- Vertices: 38
- Edges: 57
- Radius: 5
- Diameter: 9
- Girth: 4
- Chromatic number: 3
- Chromatic index: 3
- Properties: Cubic Planar Polyhedral

= Barnette–Bosák–Lederberg graph =

Non-Hamiltonian simple polyhedron

In the mathematical field of graph theory, the Barnette–Bosák–Lederberg graph is a cubic (that is, 3-regular) polyhedral graph with no Hamiltonian cycle, the smallest such graph possible. It was discovered in the mid-1960s by Joshua Lederberg, David Barnette, and Juraj Bosák, after whom it is named. It has 38 vertices and 57 edges.

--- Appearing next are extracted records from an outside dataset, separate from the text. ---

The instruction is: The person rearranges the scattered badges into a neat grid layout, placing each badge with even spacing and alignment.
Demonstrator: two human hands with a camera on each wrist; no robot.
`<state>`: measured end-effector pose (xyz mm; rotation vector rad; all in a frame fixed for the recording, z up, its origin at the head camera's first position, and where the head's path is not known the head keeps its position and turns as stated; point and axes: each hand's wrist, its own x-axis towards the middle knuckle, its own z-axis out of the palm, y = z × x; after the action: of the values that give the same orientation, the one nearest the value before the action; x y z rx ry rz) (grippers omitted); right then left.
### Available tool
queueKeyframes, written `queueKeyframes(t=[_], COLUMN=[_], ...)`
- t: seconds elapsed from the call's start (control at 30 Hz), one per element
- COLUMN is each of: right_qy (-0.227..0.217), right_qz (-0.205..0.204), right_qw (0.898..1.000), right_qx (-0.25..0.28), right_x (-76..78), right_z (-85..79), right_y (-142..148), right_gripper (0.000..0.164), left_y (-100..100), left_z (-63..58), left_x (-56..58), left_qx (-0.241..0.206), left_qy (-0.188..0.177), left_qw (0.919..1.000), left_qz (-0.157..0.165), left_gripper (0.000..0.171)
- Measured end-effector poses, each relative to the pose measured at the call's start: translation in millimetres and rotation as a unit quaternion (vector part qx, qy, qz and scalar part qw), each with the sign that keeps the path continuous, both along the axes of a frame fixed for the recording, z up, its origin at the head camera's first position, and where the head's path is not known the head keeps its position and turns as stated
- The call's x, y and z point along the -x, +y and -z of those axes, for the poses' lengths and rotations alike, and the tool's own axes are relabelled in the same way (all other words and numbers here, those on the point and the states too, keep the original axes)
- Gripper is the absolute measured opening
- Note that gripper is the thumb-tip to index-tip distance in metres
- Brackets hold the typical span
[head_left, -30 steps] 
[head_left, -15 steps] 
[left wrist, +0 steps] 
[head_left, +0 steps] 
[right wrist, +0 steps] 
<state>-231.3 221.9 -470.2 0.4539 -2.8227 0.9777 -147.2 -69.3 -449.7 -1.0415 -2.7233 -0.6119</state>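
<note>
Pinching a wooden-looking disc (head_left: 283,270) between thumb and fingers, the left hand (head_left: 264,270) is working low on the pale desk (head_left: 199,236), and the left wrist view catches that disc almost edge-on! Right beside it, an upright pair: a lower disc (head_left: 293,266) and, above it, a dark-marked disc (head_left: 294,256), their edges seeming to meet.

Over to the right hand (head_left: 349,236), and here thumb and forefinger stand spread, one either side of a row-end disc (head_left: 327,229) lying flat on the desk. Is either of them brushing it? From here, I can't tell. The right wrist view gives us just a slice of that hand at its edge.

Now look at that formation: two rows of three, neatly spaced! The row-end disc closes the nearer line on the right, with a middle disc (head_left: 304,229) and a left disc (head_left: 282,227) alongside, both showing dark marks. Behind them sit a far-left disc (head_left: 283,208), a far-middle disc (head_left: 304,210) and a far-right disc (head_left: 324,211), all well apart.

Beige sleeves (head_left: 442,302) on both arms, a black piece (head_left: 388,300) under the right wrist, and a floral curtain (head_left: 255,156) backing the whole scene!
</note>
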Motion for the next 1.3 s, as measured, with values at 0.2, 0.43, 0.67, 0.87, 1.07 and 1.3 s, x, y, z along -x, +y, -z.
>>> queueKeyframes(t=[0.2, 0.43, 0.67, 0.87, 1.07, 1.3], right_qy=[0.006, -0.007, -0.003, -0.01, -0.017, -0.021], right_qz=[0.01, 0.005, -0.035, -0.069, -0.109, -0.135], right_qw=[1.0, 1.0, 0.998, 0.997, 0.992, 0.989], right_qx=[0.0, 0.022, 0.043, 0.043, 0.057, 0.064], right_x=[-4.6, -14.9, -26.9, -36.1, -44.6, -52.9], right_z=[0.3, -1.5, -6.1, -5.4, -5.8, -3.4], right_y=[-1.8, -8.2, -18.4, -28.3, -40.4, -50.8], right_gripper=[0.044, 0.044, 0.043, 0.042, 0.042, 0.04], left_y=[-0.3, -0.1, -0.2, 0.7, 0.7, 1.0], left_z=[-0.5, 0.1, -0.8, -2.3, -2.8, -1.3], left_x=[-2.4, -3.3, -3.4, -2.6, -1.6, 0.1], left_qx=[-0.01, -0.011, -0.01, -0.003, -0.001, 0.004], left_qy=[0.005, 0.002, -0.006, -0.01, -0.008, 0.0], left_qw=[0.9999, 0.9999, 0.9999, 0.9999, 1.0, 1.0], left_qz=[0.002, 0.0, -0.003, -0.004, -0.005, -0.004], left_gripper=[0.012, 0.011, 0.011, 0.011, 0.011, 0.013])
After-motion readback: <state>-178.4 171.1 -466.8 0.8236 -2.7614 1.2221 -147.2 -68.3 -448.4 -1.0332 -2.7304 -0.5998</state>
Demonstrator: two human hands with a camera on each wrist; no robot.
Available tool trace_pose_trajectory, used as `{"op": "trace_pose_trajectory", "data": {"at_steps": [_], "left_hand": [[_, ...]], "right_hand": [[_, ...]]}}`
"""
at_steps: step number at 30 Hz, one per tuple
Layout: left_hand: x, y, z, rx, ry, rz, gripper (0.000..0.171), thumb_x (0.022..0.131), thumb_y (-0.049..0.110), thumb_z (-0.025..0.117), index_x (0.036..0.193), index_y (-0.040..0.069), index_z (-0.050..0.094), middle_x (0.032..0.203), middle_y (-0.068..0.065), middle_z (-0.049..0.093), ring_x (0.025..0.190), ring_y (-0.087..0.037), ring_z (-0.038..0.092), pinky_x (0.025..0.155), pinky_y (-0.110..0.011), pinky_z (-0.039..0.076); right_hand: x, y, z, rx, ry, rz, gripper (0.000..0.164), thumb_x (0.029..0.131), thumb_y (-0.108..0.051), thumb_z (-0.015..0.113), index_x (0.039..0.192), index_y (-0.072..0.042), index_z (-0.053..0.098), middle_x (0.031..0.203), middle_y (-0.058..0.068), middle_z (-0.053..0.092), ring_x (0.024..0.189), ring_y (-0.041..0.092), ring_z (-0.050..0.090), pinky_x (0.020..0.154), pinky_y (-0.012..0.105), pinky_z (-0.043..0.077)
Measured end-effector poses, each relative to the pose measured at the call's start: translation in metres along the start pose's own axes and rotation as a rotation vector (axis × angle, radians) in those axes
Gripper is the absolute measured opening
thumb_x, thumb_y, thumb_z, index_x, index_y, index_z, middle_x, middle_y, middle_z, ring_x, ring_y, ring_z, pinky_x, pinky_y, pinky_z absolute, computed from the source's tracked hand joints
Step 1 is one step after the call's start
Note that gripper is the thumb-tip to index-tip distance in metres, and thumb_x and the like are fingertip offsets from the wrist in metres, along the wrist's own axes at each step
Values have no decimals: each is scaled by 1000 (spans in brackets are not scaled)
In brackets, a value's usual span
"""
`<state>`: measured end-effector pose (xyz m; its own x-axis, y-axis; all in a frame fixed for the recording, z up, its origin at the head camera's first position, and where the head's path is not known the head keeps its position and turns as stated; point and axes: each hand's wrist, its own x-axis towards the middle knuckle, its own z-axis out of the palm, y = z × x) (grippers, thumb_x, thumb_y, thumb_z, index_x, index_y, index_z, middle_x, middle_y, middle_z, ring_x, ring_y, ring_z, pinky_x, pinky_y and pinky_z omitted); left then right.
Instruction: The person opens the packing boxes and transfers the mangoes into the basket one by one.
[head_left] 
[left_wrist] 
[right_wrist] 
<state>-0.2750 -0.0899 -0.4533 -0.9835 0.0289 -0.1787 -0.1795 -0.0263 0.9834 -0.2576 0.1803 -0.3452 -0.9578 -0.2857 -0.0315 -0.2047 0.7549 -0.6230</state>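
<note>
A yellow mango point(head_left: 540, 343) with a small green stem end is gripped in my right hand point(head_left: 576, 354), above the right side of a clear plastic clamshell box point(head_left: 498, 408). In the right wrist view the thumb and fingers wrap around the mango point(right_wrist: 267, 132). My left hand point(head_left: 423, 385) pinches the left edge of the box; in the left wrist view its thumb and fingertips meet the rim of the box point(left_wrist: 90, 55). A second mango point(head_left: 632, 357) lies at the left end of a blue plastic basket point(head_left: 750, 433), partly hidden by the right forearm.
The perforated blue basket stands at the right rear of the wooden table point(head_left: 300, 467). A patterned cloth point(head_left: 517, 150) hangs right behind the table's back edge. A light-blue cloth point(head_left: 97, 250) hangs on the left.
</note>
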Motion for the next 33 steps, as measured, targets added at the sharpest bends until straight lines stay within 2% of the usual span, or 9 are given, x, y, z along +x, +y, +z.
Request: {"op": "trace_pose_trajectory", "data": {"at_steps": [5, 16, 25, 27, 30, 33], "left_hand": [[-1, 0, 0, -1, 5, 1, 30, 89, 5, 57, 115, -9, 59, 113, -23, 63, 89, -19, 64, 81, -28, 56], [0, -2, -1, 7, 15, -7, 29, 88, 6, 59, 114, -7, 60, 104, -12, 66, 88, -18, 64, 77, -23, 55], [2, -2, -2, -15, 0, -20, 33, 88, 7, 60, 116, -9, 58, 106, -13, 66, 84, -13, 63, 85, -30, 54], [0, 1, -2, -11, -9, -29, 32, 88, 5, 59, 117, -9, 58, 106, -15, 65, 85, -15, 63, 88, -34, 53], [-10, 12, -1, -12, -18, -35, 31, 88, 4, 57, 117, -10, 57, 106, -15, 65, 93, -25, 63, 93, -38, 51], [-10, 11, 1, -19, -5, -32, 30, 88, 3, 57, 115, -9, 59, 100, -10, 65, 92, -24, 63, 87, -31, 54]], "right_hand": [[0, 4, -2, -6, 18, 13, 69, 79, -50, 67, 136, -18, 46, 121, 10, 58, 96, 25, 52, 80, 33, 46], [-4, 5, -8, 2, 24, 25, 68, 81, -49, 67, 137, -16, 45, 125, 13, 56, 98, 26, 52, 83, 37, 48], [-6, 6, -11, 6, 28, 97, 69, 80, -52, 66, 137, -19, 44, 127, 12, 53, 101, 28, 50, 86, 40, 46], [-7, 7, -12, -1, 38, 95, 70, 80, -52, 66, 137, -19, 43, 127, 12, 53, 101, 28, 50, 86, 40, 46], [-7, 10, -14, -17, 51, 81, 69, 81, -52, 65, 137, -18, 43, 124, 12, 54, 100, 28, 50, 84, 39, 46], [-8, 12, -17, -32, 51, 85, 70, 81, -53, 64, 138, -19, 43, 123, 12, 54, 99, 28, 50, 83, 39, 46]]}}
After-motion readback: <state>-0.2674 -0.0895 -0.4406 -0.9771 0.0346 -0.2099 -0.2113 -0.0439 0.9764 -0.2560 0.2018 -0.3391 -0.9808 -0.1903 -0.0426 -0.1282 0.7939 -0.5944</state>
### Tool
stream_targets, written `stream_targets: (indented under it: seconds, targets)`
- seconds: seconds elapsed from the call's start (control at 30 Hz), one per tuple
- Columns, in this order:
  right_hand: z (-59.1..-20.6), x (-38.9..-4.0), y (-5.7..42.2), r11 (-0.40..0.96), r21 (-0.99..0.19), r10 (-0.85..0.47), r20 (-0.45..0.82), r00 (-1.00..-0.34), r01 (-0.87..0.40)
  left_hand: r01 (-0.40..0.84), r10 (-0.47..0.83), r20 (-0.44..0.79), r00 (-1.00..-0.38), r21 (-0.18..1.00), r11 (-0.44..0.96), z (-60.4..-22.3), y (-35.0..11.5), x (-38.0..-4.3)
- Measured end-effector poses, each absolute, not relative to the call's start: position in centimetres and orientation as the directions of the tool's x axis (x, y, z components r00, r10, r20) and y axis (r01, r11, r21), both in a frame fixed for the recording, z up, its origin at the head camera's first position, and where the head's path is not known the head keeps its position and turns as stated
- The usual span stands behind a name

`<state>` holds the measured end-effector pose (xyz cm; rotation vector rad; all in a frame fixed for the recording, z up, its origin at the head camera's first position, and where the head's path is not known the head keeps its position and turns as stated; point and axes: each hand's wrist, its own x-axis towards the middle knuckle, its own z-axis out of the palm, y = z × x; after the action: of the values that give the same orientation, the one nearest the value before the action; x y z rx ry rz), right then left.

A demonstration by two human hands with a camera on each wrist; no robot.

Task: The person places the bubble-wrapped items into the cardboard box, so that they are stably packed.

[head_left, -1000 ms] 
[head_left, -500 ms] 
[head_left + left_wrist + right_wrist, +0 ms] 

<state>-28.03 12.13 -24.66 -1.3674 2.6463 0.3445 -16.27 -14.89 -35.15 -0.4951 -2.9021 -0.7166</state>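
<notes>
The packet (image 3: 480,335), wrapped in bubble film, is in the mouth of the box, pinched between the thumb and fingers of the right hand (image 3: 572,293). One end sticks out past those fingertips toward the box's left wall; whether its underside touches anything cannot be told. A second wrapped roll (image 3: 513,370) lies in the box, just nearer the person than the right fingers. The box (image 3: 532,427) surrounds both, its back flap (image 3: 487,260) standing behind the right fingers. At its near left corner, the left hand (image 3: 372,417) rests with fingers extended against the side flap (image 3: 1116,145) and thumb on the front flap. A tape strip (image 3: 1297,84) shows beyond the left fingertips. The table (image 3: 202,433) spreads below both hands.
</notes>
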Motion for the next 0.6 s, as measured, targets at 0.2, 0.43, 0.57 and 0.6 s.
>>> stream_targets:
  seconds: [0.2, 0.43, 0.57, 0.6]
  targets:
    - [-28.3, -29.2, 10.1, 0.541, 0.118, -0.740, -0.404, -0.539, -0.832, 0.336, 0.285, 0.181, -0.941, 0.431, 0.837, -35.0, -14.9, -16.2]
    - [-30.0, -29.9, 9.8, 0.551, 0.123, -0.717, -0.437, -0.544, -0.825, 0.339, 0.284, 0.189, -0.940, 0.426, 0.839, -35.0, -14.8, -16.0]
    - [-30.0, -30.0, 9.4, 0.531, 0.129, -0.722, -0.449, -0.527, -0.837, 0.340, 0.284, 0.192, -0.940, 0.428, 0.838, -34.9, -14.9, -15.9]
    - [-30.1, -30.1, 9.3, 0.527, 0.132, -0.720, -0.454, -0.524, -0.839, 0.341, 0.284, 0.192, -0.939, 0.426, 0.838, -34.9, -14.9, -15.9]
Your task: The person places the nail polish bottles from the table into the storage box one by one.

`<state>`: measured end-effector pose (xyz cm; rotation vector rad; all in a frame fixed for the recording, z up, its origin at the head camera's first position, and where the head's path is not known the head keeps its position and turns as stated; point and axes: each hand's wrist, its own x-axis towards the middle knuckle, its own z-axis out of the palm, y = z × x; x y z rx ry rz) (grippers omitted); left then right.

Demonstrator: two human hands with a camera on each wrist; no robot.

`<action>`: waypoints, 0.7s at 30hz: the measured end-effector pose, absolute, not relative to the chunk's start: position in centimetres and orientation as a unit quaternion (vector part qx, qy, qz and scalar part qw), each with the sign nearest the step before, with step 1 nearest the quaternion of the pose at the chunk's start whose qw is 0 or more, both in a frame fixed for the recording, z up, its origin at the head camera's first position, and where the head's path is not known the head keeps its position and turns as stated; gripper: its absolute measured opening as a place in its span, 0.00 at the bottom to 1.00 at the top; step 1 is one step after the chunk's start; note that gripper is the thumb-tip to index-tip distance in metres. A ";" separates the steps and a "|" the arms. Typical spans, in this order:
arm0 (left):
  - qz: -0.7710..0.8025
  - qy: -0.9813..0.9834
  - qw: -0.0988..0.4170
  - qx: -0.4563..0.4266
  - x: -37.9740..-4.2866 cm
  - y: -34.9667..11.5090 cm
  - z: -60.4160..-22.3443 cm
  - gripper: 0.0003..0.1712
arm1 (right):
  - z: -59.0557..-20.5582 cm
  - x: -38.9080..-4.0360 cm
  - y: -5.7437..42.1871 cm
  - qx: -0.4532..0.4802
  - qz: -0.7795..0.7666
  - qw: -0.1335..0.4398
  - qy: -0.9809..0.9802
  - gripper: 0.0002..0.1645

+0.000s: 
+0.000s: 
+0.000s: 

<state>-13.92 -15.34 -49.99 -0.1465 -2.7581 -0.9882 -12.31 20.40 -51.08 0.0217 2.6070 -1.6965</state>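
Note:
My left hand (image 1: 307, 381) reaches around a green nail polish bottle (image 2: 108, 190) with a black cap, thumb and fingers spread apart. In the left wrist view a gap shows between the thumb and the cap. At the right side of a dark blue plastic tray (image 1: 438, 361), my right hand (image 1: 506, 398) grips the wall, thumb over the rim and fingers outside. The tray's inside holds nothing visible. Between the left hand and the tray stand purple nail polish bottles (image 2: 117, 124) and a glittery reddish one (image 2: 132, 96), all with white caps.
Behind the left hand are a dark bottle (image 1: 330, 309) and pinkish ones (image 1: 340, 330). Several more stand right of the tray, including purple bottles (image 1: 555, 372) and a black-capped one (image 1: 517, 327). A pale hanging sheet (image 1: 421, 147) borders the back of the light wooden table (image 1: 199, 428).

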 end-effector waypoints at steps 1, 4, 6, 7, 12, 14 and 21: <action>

Other larger non-Hamiltonian cubic polyhedral graphs include the 46-vertex Tutte graph and a 44-vertex graph found by Emanuels Grīnbergs using Grinberg's theorem.
The Barnette–Bosák–Lederberg graph has a similar construction to the Tutte graph but is composed of two Tutte fragments, connected through a pentagonal prism, instead of three connected through a tetrahedron.
Without the constraint of having exactly three edges at every vertex, much smaller non-Hamiltonian polyhedral graphs are possible, including the Goldner–Harary graph and the Herschel graph.